Assignment 3: A SIK Pipeline

In this project, your team is going to build a pipelined implementation of SIK, the little instruction set design you built multi-cycle implementation of in Assignment 2.

Pipelined Stack Code?

SIK is a stack machine. That is not the kind of model you expect to be pipelining, because there are very frequenlty dependences between adjacent stack instructions thanks to everything operating on the top of the stack. In fact, the changes to the stack pointer itself are effectively serializing dependences! So, how are we going to get any parallelism out of this?

The dependences on stack pointer updates become irrelevant to the pipeline if they happen immediately after fetching an instruction. Why? Well, stack instruction sets generally don't change the stack pointer by unpredictable amounts late in the pipeline. For example, Add always bumps the stack pointer by +1 no matter what the values being added are. The only suspect instruction in SIK is Pop, but the constant that the stack pointer is being adjusted by is built-into the instruction, so even it is available immediately after instruction fetch. Thus, the stack pointer isn't accessed from all stages, but rather the instructions that need it can effectively carry a copy of the value they need with them.
There are 256 registers used to implement the stack. Thus, the first step is to stop thinking of the stack as a stack, but rather as a bunch of registers. This is not difficult. As soon as a stack instruction is fetched, you can (and probably should) convert it into a register-to-register operation. However, this probably should take a clock cycle (pipe stage) because the register numbers are generally derived as offsets from the register number the stack pointer contains... so there is an adder.
Dependences on registers are dependences on registers. Your stack code transformed to work on registers still needs to have all the usual checks for dependences on register use between stages.

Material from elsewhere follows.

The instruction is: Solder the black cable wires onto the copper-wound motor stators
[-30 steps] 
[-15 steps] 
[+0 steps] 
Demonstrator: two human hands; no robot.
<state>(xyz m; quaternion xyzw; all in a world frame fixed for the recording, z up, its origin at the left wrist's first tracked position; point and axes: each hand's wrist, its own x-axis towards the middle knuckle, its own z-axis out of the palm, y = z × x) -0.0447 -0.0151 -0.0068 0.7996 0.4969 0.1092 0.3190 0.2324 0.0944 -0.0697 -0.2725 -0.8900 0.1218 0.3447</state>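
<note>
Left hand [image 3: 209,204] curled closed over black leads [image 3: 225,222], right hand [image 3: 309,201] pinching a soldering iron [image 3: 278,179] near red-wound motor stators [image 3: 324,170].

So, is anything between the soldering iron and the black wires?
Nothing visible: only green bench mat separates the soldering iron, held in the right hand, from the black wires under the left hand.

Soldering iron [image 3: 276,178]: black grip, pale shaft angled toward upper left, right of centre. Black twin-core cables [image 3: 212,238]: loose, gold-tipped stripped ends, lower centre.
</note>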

You will still need to implement either interlock or value forwarding.
Because stack instructions tend to work on the top of the stack values, it is common that you'll get pipeline bubbles. Lots of pipeline bubbles. However, you're going to get around that the same way Intel got around instruction scheduling in their processors. Rather than resorting to out-of-order execution, your implementation will simply be multithreaded. Multithreading means that there is more than one virtual processor in your processor, and the hardware itself directly implements timesharing at the single-clock-cycle level. That probably sounds nasty, but it's really easy to do Intel-style two-way hyperthreading:
- You'll need two copies of all the registers: pc, stack pointer, ... the entire register file. Yup; you'll have 512 registers instead of 256. That's basically a nine-bit register number with the top bit saying which thread the register is associated with. Think of everything as a 2-element array of all the registers you would have in a single-thread processor. The cool thing is that dependences can only happen between references in the same thread, so alternating between threads each clock cycle ensures there will never be a dependence between adjacent pipe stages.
- You will be running two programs at once. This means not all stage contents are affected by things like a delay in a conditional branch (JumpF or JumpT) -- only the thread that executes such an instruction is affected by how that gets resolved. For example, if you speculatively execute an instruction and find that you guessed wrong and that instruction shouldn't be executed, you would convert it into a NOP; however, the instructions in other stages that are from a different thread shouldn't become NOPs. This also brings up the point that if you stall one thread, that doesn't necessarily mean the other thread must stall. You could even let the one active thread schedule instructions in the stalled threads cycles... or not (Intel does not; if one thread is stalled, the other thread runs only every other clock cycle, not every clock cycle). When do you really halt? Well, you halt when both threads have halted.
Start with a single-cycle design, but not the one from EE380.

That's really all that's strange. Just keep in mind that a register-based stack machine is really a general register machine with some bookkeeping figuring out which registers we are using rather than just having constant register numbers in the instruction. As you'll see in the pipelined project, it even can be useful to think of there being a separate state in which the bookkeeping determines which registers will be used....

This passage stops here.